Astrônomos identificaram um novo planeta com características semelhantes às da Terra e que pode reunir condições favoráveis à presença de água líquida — elemento essencial para a vida como conhecemos. Batizado de HD 137010 b, o astro está localizado a cerca de 150 anos-luz da Terra, na Via Láctea, e foi descrito por pesquisadores como um dos candidatos mais promissores já encontrados na chamada zona habitável de uma estrela parecida com o Sol.

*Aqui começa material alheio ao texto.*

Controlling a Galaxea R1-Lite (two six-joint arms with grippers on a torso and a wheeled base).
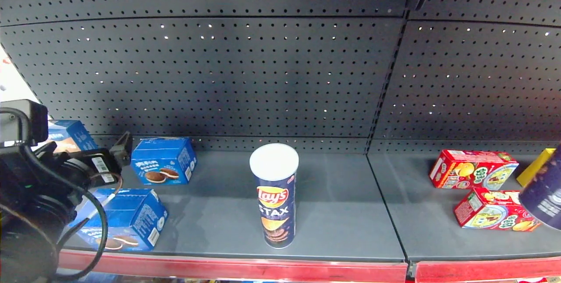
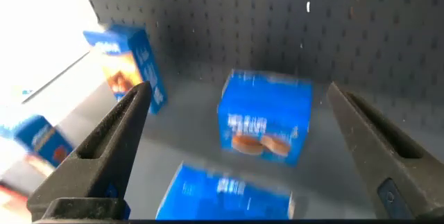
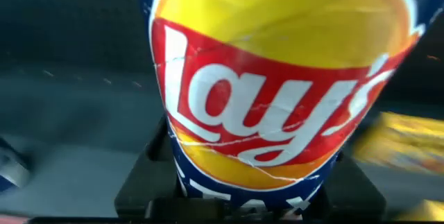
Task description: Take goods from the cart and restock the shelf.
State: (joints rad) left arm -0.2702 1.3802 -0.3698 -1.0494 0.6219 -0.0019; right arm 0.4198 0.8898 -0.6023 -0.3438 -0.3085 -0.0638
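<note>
A tall chips can [image 1: 275,195] with a white lid stands upright near the front of the grey shelf [image 1: 342,213]. A second chips can [image 3: 277,99] is in my right gripper [image 3: 250,200], which is shut on it; that can's dark side [image 1: 543,197] shows at the far right, above the red boxes. My left gripper [image 1: 119,151] hangs open at the shelf's left end. Between its fingers [image 2: 118,137], farther back, sits a blue cookie box [image 2: 267,116], and nothing is held.
Blue cookie boxes lie at the left: one at the back [image 1: 164,160], one at the front edge [image 1: 127,219], another behind the left arm [image 1: 70,134]. Two red snack boxes [image 1: 473,169] [image 1: 493,210] and a yellow box [image 1: 534,167] lie on the right section. A pegboard wall backs the shelf.
</note>
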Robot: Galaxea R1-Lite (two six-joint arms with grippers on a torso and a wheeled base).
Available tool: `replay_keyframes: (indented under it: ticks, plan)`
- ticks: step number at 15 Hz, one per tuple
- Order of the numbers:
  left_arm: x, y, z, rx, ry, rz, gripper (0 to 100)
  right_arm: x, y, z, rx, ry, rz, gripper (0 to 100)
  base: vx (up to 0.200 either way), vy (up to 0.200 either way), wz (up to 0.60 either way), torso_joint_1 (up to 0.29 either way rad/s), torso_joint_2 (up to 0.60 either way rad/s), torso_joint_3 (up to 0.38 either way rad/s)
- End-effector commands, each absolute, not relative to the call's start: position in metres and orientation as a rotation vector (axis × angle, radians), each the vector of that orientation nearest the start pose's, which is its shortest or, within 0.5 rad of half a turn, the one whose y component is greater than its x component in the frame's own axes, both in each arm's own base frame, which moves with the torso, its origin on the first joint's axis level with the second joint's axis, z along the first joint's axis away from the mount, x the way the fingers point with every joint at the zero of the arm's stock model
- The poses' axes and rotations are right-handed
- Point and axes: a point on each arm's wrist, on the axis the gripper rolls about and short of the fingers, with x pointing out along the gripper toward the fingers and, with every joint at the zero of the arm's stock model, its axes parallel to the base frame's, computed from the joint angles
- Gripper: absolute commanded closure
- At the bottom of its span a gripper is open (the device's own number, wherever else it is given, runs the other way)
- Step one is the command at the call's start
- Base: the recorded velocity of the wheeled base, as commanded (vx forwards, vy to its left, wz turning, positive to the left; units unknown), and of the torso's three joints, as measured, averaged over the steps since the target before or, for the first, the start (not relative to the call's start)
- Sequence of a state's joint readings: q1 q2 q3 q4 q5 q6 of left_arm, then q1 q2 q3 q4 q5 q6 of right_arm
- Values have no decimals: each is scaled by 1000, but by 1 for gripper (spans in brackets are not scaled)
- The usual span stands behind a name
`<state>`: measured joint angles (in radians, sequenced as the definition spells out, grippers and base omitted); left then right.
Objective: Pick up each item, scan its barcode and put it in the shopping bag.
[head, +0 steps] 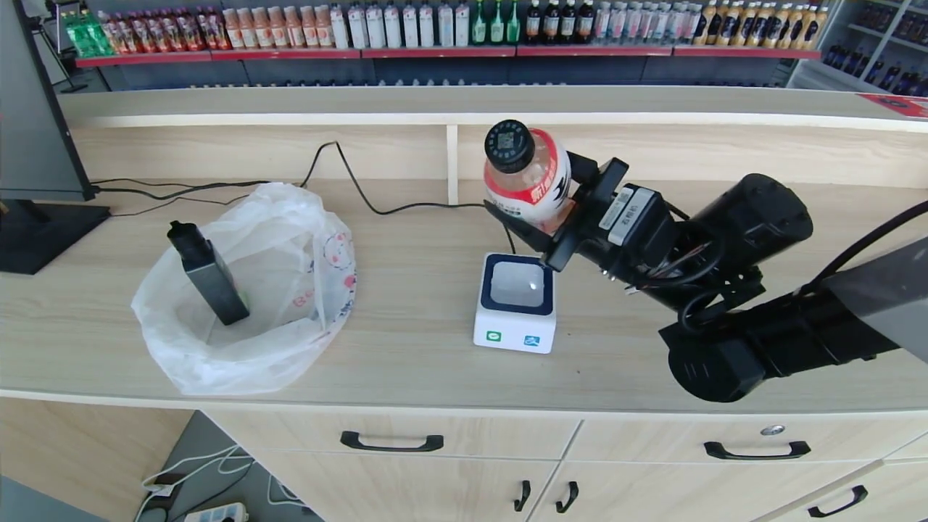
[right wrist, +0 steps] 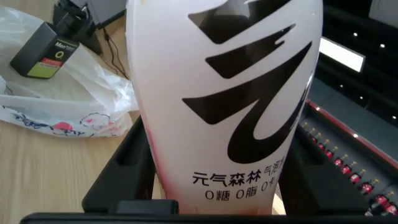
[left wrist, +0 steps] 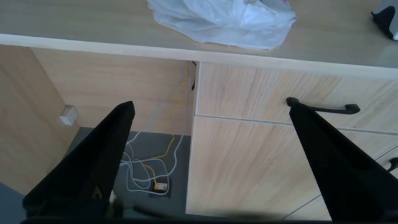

A descoberta foi feita por uma equipe internacional liderada pela Universidade do Sul de Queensland (UniSQ), em parceria com cientistas da Universidade de Harvard e da Universidade de Oxford, e publicada na revista científica Astrophysical Journal Letters.
O HD 137010 b tem dimensões muito próximas às do nosso planeta, sendo cerca de 6% maior que a Terra. Ele orbita sua estrela em um período estimado de 355 dias, bastante semelhante ao ano terrestre, e mantém uma distância comparável à que Marte tem em relação ao Sol.
Essa posição intermediária levou os pesquisadores a classificarem o planeta como um “ponto de encontro entre a Terra e Marte”. Segundo o estudo, há aproximadamente 50% de chance de que o planeta esteja dentro da zona habitável de sua estrela — região onde as temperaturas podem permitir a existência de água líquida na superfície.
Apesar disso, os cientistas alertam que o astro ao redor do qual o planeta orbita é mais frio e menos brilhante que o Sol, o que pode resultar em temperaturas superficiais inferiores a −70°C, semelhantes às encontradas em Marte.

Descoberta começou com cientistas cidadãos
O planeta foi identificado por meio do método de trânsito, quando o astro passa brevemente à frente de sua estrela, provocando uma diminuição quase imperceptível no brilho. Esse sinal inicial foi detectado a partir de dados coletados em 2017 pelo telescópio espacial Kepler, durante sua missão estendida K2.
Curiosamente, a primeira identificação do fenômeno foi feita por cientistas cidadãos do projeto Planet Hunters. Entre eles estava Alexander Venner, hoje doutor em astrofísica, que participou da iniciativa ainda no ensino médio.
“Voltarmos a esses dados e encontrarmos algo tão relevante foi uma experiência incrível”, destacou Venner, líder do estudo.
Próximo alvo dos telescópios do futuro
Por estar relativamente próximo da Terra em termos astronômicos e orbitar uma estrela brilhante, o HD 137010 b é considerado um alvo prioritário para a próxima geração de telescópios espaciais. Segundo os pesquisadores, futuras observações poderão analisar a atmosfera do planeta e determinar com mais precisão se ele reúne, de fato, condições para sustentar vida.
Especialistas que não participaram do estudo avaliam a descoberta com cautela. A astrônoma Sara Webb, da Universidade de Swinburne, ressalta que apenas um trânsito foi observado até agora, enquanto o padrão científico exige pelo menos três para confirmar oficialmente um exoplaneta. Ainda assim, ela destaca o potencial da descoberta.